= Assignment =
From the records below, copy the lines that include "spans".

= Records from a data source =
****************************************
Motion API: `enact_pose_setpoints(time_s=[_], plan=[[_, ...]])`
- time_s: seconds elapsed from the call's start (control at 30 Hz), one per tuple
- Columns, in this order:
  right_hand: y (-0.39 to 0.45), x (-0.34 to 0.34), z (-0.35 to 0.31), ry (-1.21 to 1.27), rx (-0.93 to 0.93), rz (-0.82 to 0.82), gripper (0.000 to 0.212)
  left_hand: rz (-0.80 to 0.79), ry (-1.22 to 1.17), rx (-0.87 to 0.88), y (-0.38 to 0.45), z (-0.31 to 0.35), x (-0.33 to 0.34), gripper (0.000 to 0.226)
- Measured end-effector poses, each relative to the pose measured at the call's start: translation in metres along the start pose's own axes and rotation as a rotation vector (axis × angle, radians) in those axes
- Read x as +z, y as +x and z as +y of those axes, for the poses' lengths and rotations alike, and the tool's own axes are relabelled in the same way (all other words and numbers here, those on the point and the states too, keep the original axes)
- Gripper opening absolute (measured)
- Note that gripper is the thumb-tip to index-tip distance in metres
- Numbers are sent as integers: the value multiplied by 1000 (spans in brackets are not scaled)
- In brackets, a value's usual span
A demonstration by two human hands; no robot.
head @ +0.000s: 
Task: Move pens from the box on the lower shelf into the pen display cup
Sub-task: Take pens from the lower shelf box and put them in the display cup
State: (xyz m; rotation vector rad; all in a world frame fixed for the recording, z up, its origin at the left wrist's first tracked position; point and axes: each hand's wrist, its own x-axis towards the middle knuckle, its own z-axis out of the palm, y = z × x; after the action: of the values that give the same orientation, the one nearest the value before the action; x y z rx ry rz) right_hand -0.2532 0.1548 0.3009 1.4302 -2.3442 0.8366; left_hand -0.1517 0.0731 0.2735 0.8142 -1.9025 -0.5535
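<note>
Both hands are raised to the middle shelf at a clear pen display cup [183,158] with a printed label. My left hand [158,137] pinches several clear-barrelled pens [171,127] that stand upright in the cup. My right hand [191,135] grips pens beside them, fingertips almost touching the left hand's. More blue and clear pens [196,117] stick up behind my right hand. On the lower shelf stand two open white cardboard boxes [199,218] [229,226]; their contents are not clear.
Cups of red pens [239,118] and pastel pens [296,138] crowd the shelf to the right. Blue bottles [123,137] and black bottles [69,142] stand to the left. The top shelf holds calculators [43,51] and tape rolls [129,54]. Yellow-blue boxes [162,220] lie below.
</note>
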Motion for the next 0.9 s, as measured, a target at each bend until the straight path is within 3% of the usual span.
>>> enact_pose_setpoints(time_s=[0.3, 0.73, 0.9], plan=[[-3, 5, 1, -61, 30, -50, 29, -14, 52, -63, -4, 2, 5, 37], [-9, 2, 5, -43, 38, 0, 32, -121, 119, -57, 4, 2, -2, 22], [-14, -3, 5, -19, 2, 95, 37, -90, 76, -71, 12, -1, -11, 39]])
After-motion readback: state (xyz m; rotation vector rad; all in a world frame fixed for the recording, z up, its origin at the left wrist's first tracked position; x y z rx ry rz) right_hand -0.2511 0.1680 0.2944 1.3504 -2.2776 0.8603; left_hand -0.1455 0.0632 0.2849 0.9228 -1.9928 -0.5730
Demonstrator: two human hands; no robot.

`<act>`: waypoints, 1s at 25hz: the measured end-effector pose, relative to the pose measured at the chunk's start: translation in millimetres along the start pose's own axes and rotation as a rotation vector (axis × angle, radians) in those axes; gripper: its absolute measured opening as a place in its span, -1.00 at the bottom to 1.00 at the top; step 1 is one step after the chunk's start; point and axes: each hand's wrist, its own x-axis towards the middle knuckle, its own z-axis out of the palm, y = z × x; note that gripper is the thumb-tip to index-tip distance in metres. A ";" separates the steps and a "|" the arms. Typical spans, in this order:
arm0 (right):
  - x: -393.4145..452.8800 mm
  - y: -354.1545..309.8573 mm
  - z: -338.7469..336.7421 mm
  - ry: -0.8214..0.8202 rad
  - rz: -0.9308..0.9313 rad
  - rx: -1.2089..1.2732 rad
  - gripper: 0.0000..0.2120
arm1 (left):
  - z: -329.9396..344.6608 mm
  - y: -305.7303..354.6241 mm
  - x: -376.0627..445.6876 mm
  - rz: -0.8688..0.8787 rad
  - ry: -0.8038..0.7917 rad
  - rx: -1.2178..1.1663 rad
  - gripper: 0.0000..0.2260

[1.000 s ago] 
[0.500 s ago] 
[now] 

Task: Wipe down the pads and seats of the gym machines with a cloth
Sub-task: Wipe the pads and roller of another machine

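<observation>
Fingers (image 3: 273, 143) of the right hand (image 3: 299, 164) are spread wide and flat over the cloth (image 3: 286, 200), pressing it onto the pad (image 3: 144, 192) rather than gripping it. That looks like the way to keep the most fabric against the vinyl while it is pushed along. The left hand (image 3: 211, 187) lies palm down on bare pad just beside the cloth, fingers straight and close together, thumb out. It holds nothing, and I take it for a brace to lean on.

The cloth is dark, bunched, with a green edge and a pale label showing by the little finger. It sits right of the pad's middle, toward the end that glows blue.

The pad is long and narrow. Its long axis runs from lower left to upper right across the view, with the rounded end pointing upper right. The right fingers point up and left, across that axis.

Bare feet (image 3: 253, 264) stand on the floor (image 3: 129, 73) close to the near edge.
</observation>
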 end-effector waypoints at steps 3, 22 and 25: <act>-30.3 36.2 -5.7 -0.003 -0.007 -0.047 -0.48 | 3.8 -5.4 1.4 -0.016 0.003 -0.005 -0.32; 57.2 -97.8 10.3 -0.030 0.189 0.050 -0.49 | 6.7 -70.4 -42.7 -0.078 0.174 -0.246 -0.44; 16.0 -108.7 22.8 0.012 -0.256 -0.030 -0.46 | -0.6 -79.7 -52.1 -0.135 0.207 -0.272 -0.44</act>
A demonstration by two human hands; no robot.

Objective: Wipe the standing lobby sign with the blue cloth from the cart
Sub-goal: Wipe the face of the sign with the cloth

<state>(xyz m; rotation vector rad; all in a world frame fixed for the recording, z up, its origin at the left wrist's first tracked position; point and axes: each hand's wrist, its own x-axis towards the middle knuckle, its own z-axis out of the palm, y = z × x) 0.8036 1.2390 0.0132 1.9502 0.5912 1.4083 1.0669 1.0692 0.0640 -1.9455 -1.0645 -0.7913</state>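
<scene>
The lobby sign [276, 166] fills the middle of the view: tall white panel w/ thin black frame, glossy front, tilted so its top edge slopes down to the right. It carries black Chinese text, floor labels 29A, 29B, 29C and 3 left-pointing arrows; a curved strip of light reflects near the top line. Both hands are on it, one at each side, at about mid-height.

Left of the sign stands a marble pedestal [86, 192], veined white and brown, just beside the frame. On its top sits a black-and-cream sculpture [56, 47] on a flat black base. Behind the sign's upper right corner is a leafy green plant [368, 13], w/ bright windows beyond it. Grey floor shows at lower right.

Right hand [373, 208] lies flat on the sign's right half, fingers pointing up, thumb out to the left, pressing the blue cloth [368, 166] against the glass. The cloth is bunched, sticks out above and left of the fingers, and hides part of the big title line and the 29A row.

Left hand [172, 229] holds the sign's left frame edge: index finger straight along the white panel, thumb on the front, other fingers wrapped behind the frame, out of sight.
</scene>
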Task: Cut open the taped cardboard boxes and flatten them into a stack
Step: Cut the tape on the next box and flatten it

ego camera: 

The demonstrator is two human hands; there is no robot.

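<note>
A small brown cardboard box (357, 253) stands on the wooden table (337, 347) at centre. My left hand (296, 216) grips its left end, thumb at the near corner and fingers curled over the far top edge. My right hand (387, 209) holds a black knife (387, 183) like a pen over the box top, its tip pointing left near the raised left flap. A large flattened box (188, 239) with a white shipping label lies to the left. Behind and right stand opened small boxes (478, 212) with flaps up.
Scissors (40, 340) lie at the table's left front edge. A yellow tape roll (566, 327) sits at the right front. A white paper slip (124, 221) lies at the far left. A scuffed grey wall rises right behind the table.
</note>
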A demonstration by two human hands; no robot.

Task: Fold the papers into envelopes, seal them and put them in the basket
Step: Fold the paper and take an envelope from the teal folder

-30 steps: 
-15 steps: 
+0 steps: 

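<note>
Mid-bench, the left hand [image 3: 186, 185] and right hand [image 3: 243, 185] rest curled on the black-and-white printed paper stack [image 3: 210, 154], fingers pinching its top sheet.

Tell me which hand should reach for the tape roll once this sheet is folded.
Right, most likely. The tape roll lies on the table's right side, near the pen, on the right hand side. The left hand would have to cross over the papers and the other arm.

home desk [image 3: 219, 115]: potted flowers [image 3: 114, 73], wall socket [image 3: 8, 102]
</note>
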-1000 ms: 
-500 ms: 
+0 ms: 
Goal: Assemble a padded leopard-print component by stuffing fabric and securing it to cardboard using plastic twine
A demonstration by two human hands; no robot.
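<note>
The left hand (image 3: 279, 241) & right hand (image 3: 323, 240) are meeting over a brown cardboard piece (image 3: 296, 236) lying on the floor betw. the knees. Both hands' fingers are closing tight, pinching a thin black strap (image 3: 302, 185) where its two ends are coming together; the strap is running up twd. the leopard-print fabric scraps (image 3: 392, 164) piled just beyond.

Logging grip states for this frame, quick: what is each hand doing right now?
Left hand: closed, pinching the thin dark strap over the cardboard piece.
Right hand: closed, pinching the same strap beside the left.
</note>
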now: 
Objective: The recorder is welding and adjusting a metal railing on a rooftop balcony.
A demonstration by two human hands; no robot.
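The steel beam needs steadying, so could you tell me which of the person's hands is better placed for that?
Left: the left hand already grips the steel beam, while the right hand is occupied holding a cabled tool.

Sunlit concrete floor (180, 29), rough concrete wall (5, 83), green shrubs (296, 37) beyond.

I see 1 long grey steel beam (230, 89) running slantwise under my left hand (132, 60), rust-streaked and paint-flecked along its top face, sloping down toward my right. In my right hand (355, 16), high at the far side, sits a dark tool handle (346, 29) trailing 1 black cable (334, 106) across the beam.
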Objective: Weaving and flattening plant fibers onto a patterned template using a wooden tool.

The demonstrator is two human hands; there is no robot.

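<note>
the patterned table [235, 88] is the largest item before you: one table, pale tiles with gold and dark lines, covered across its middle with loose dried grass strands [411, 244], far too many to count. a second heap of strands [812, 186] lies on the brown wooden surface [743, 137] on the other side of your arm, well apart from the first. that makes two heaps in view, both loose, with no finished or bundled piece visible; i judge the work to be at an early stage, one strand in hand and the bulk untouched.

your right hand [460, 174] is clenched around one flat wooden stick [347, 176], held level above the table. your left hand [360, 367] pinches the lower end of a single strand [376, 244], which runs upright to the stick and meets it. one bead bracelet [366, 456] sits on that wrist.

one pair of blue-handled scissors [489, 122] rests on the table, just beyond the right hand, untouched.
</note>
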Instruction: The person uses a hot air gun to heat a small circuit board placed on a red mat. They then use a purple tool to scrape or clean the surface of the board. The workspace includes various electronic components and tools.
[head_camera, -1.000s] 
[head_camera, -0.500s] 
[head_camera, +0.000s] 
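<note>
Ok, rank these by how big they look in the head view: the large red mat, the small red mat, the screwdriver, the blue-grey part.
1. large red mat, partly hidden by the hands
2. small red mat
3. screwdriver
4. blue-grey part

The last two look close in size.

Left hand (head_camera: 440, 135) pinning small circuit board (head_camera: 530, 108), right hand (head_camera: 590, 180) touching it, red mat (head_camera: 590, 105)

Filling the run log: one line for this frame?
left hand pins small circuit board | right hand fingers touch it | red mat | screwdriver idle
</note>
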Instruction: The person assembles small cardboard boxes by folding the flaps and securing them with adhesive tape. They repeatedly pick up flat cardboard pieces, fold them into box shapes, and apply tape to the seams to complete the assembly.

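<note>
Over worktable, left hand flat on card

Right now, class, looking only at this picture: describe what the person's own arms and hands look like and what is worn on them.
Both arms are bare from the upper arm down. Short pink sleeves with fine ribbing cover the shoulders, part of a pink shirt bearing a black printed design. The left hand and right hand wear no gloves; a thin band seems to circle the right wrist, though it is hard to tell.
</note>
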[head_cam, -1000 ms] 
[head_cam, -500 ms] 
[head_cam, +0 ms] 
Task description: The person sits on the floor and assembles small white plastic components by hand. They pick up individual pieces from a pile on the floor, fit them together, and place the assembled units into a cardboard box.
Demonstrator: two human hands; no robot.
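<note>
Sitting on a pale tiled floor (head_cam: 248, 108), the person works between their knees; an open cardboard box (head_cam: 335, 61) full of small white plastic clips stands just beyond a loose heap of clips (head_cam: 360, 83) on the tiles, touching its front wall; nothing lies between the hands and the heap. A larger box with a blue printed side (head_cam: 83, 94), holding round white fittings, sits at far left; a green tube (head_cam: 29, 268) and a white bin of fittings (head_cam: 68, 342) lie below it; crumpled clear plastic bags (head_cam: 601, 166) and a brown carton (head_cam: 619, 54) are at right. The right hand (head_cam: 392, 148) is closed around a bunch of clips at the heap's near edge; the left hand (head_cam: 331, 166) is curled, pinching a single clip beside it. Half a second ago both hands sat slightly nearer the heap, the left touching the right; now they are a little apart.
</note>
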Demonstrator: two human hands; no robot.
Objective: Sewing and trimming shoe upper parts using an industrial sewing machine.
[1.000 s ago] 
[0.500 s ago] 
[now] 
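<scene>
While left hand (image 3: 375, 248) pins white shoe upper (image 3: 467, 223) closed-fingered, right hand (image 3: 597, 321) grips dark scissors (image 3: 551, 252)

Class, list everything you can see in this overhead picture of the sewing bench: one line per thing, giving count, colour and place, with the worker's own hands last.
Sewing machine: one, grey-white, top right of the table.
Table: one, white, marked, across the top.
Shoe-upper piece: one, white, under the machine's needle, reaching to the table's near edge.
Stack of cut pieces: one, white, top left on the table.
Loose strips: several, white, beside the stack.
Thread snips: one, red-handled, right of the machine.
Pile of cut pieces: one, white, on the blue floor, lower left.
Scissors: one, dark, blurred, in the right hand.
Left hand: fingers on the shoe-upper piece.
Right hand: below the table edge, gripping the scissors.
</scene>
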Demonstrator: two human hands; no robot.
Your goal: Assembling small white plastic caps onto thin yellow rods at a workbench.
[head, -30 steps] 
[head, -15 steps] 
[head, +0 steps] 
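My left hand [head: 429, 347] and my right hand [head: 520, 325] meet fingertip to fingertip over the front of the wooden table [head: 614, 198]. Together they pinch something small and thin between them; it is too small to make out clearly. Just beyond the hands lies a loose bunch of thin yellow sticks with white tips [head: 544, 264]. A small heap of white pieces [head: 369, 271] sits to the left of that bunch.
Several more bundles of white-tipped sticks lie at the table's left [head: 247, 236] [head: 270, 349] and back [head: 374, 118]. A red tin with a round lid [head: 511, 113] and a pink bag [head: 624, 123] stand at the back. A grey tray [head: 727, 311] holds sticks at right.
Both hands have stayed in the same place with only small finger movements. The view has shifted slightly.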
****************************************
= Reply =
- Numbers are sent as integers: the value multiplied by 1000 (spans in brackets are not scaled)
`<act>`: waypoints, 1s at 25hz: the measured end-effector pose, relative to the pose measured at the chunk's start: translation in millimetres along the start pose's own axes and rotation as a rotation vector (axis × angle, radians) in those axes; gripper: its absolute measured opening as a place in its span, -1.00 at the bottom to 1.00 at the top; step 1 is one step after the chunk's start; point and axes: each hand's wrist, its own x-axis towards the middle knuckle, its own z-axis out of the palm, y = z × x; note that gripper is the thumb-tip to index-tip distance in metres. A ";" separates the steps and a "|" the arms. Typical spans, in this order:

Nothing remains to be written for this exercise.